*How to complete this task*.
Word for word, output every line of the material below, minus pictures.

************

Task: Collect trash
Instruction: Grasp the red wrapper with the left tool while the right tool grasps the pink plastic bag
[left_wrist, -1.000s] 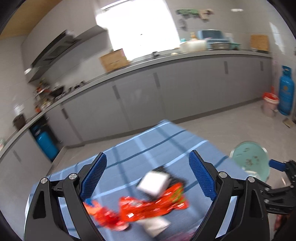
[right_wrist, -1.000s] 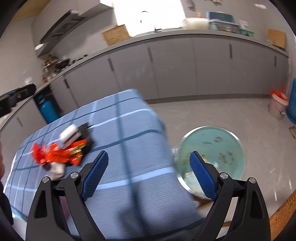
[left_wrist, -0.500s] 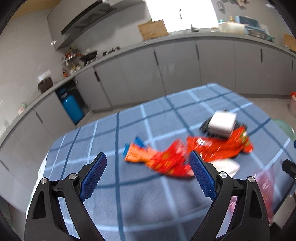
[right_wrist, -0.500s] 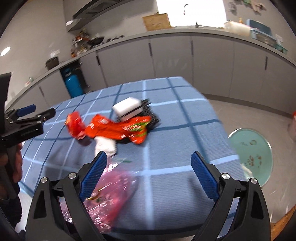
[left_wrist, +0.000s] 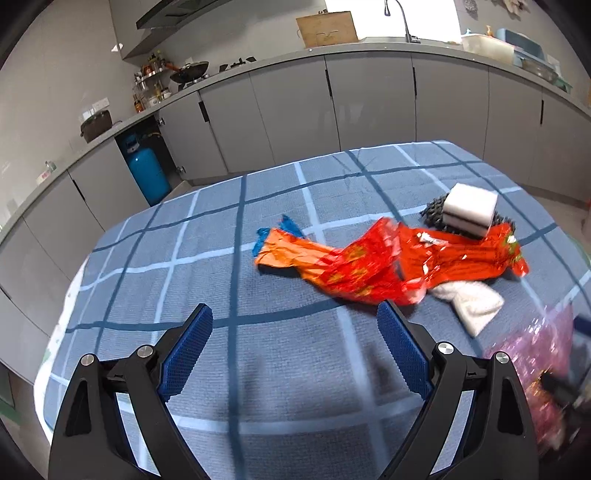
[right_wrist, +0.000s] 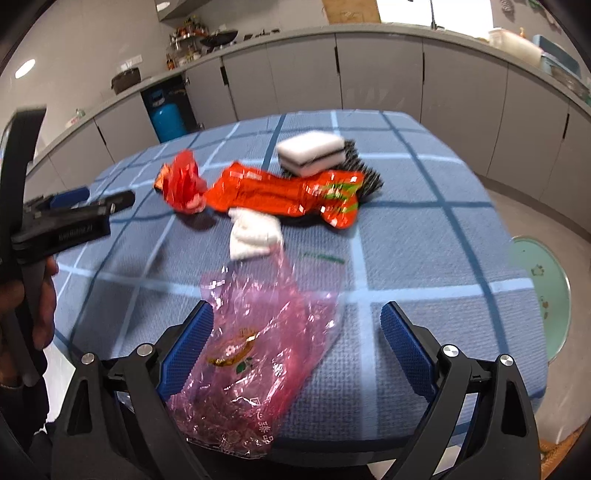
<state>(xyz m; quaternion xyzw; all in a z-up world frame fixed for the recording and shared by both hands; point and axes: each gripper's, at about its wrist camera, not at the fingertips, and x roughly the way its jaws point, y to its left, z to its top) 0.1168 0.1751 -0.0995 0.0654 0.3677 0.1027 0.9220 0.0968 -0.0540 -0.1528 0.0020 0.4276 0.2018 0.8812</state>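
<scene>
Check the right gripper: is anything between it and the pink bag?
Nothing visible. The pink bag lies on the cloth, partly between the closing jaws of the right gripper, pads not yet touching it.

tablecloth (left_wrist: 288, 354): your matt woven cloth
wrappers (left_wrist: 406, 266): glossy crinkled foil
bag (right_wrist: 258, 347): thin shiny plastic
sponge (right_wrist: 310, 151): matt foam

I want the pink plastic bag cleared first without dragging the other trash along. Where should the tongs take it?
Probably at the crumpled near end of the pink plastic bag, from above and the near table edge. It lies flat and bunched between the closing right tongs, not yet pinched; its far tip reaches the white tissue.
</scene>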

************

*Final answer*.
Task: Collect trash
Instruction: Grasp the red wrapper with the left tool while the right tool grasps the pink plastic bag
[left_wrist, -1.000s] 
[right_wrist, -1.000s] 
[left_wrist, -0.500s] 
[right_wrist, -0.500s] 
[left_wrist, +0.000s] 
[right_wrist, +0.000s] 
<state>(xyz m; quaternion xyzw; all in a z-up world frame fixed for the recording and shared by both hands; point and axes: each gripper's, at about its wrist camera, not at the fingertips, and x roughly the way its jaws point, y to its left, z to its top) 0.1168 0.1751 -0.0995 0.0654 0.3677 0.1027 0.9220 0.0968 -0.0540 -0.1528 0.0020 0.4276 0.2018 0.8812</state>
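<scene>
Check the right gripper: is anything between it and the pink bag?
Nothing visible. The pink bag lies on the cloth, partly between the closing jaws of the right gripper, pads not yet touching it.

tablecloth (left_wrist: 288, 354): your matt woven cloth
wrappers (left_wrist: 406, 266): glossy crinkled foil
bag (right_wrist: 258, 347): thin shiny plastic
sponge (right_wrist: 310, 151): matt foam

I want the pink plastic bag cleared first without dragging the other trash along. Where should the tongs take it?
Probably at the crumpled near end of the pink plastic bag, from above and the near table edge. It lies flat and bunched between the closing right tongs, not yet pinched; its far tip reaches the white tissue.
</scene>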

The exercise has been fully answered.